In the records below, repeat exactly the lines between the line holding "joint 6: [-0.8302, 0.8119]" and the line holding "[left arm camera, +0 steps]", inclusive, and drop the pictures.

═══ EXERCISE MATERIAL ═══

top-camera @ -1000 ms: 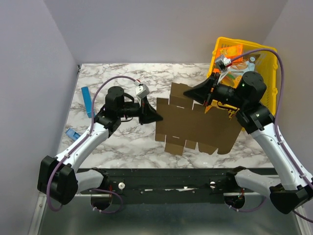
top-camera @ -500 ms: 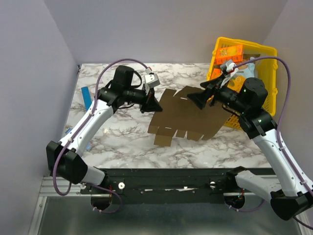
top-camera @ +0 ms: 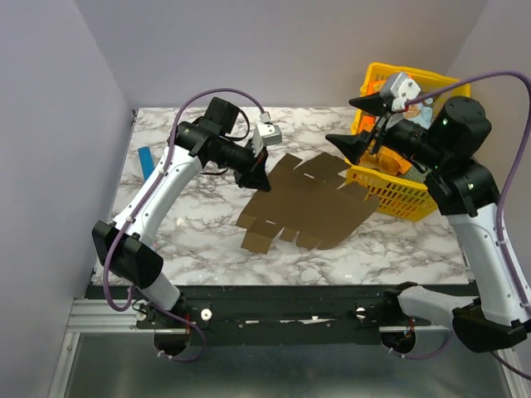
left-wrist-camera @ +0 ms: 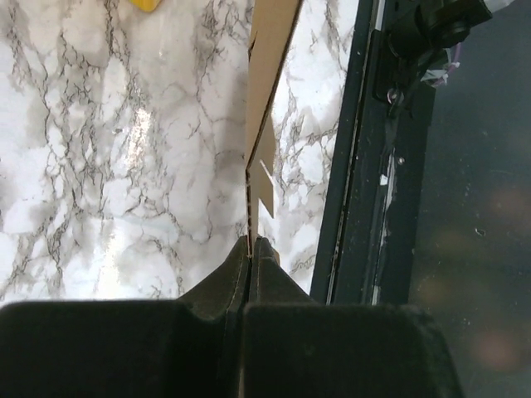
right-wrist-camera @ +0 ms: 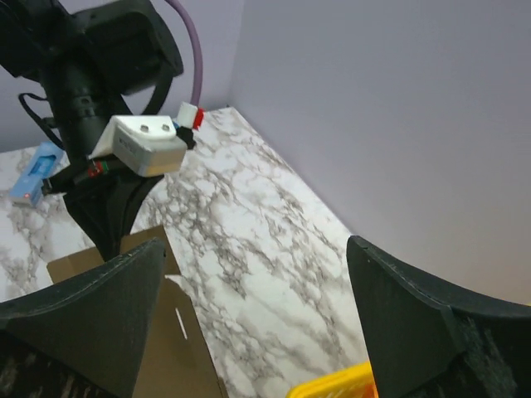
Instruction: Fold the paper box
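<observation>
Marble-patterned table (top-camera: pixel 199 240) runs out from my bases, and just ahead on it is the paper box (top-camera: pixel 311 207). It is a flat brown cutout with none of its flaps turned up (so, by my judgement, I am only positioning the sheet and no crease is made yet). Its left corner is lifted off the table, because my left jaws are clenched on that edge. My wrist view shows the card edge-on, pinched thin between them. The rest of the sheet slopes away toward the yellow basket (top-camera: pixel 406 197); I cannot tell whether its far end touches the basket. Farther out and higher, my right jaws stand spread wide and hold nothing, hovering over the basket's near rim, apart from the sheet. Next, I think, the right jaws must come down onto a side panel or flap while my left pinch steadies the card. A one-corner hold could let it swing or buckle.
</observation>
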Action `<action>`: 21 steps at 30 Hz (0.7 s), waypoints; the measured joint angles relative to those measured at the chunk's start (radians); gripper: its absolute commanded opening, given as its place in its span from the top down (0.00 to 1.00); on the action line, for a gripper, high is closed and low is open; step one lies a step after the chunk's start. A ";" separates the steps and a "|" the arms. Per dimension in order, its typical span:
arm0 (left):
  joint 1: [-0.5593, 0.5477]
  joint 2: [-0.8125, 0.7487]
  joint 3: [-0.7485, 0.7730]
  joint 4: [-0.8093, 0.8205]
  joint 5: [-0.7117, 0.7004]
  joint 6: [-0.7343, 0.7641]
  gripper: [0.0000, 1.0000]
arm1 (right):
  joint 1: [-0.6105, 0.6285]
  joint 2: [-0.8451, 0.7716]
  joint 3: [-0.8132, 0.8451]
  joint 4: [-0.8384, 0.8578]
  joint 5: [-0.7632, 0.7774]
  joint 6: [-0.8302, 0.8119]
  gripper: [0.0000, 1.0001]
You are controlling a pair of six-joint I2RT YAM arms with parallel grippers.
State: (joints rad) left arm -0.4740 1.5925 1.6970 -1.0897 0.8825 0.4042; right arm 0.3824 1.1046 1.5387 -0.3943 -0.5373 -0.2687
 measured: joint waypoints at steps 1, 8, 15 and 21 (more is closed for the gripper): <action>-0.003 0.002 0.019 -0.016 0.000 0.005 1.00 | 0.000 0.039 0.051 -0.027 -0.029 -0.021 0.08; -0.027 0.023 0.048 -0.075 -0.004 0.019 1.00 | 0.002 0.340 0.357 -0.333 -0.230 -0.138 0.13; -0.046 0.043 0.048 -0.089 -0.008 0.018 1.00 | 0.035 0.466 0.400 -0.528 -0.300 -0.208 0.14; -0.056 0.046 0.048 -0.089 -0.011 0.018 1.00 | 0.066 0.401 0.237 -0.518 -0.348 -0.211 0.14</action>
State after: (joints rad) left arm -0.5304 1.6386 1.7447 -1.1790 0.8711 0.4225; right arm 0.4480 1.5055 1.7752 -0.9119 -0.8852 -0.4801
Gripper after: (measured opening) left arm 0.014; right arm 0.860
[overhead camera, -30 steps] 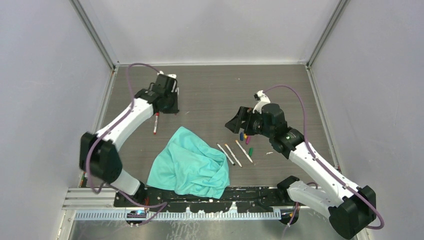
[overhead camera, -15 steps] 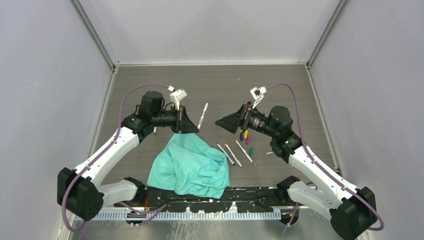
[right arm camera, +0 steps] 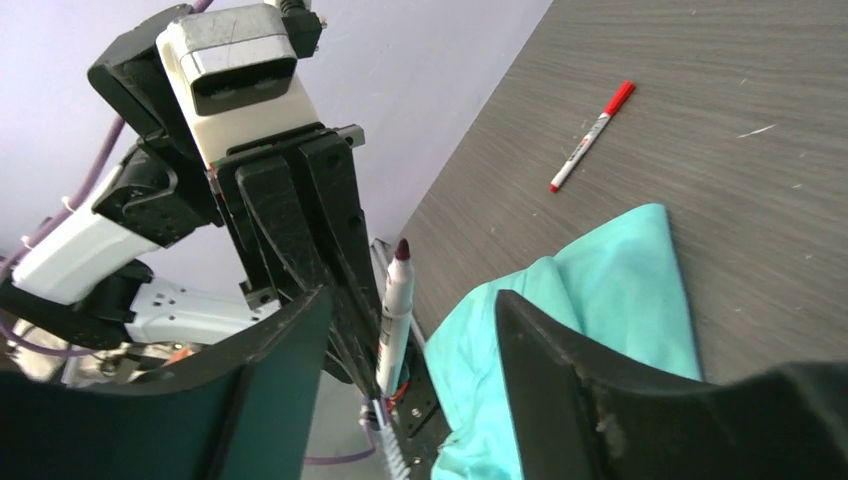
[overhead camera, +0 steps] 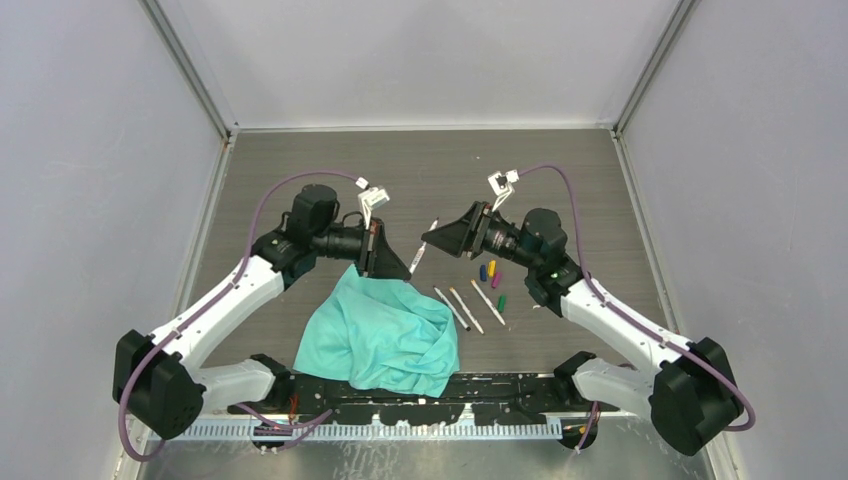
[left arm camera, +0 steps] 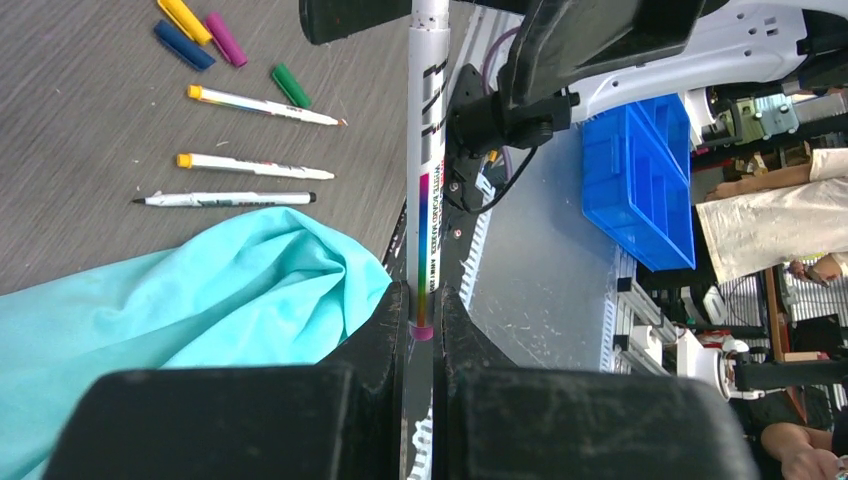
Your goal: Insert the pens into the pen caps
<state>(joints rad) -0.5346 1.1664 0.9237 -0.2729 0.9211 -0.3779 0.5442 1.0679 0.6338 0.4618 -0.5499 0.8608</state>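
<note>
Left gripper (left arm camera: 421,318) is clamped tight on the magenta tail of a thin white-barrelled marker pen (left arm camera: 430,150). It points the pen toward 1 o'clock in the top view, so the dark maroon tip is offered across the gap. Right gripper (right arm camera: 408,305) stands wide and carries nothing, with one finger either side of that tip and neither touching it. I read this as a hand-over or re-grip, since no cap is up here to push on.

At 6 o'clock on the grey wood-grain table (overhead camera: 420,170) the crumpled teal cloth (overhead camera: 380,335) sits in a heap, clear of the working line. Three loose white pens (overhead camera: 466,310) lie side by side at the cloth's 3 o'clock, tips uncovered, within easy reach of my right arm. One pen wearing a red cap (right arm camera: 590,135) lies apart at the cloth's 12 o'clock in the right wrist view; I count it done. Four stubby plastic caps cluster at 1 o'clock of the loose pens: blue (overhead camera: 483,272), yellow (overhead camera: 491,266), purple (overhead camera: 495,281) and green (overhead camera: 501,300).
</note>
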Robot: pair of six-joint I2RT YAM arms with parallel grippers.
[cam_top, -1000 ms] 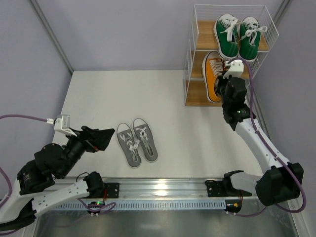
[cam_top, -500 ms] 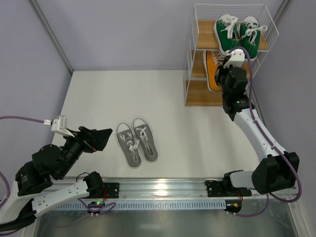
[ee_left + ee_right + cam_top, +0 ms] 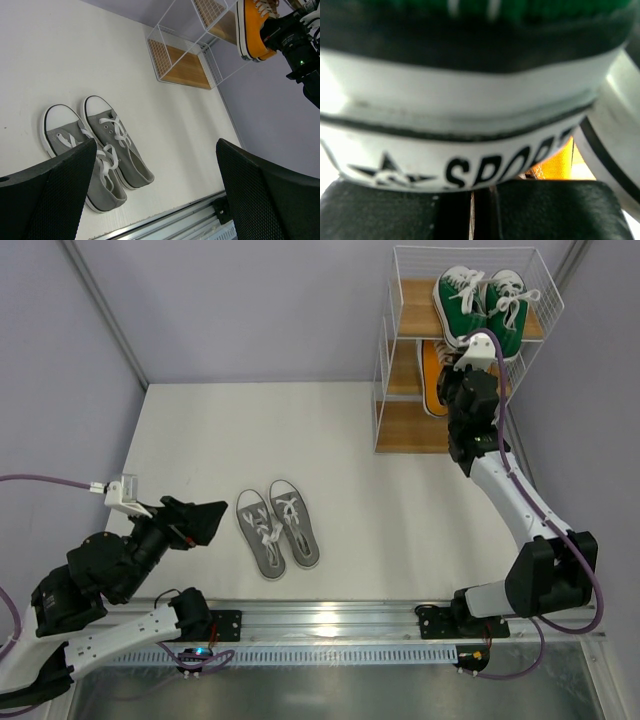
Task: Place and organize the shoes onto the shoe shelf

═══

● **OUTPUT OF THE TASK**:
  joint 6: [-0.8302, 0.8119]
  gripper: [0.0000, 1.0001]
You are controlling a pair of six-joint I2RT YAM arms with parallel grippers.
State: (joints rad) left arm -0.4740 1.5925 1.6970 -1.0897 0.8825 0.4042; right arm 0.3824 1.1046 1.5387 -0.3943 -0.5373 -0.2687
 measured: joint waypoints at steps 1, 8, 15 and 21 (more is closed for the gripper): <action>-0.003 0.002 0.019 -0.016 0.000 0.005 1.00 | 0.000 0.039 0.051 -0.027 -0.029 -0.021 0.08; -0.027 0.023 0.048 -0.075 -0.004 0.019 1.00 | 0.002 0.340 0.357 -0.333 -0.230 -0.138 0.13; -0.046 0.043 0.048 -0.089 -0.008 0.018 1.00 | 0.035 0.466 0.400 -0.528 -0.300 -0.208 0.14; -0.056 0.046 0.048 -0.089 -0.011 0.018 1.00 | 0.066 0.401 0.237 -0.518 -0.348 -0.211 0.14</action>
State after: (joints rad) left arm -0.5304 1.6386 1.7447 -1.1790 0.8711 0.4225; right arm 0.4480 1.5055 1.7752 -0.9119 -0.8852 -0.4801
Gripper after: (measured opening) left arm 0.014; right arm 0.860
[overhead camera, -30 steps] 
[overhead camera, -15 steps] 
[right arm camera, +0 steps] 
[overhead camera, +0 steps] 
[left arm camera, +0 steps] 

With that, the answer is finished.